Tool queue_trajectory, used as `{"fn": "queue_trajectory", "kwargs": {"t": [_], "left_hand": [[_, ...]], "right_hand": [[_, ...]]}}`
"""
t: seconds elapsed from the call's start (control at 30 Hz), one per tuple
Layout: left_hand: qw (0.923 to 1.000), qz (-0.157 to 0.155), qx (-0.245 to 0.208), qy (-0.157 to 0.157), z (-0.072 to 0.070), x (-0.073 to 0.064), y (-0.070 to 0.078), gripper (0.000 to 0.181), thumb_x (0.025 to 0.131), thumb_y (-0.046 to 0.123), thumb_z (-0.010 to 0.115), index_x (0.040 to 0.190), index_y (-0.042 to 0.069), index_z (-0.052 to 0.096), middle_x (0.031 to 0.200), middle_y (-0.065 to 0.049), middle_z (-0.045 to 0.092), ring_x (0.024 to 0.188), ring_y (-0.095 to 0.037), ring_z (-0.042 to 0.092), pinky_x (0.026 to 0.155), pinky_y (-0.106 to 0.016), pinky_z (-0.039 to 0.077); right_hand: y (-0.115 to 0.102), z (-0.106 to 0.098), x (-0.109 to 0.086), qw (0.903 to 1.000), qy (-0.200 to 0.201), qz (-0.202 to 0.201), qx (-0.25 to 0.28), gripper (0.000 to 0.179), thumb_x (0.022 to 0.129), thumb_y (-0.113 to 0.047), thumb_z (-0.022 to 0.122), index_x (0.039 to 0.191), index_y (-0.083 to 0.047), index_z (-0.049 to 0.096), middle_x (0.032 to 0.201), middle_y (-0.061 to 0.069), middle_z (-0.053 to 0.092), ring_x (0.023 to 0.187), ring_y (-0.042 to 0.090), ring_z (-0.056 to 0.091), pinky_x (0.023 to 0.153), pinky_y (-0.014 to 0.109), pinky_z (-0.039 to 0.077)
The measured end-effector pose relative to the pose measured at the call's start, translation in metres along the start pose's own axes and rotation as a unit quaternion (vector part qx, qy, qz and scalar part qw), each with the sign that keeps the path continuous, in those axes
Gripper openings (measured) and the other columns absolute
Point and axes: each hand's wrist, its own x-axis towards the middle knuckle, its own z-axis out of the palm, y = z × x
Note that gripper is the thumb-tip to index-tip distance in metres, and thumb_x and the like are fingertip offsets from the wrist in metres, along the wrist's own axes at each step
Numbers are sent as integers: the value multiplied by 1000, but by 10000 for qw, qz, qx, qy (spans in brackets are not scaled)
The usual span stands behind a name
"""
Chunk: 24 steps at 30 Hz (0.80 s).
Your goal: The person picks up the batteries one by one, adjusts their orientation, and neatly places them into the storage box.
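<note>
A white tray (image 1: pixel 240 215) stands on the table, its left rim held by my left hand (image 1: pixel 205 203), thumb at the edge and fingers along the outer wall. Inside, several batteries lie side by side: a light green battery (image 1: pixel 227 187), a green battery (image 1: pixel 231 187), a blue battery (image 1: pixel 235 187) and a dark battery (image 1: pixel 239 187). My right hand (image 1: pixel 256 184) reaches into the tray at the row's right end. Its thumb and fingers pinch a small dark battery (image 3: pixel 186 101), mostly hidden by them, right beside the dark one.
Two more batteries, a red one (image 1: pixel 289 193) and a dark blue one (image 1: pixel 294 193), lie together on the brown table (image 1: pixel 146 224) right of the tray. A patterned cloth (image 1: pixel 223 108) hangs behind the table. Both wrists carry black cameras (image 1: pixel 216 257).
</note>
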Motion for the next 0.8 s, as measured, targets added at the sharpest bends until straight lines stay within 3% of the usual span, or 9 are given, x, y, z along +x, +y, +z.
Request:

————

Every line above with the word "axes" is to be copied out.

The measured end-effector pose relative to the pose measured at the call's start, translation in metres along the start pose's own axes and rotation as a unit quaternion (vector part qx, qy, qz and scalar part qw), each with the sign that keeps the path continuous, in those axes
Point and axes: each hand's wrist, its own x-axis towards the middle knuckle, its own z-axis out of the palm, y = z × x
Note that gripper is the thumb-tip to index-tip distance in metres, and thumb_x and the like are fingertip offsets from the wrist in metres, along the wrist's own axes at each step

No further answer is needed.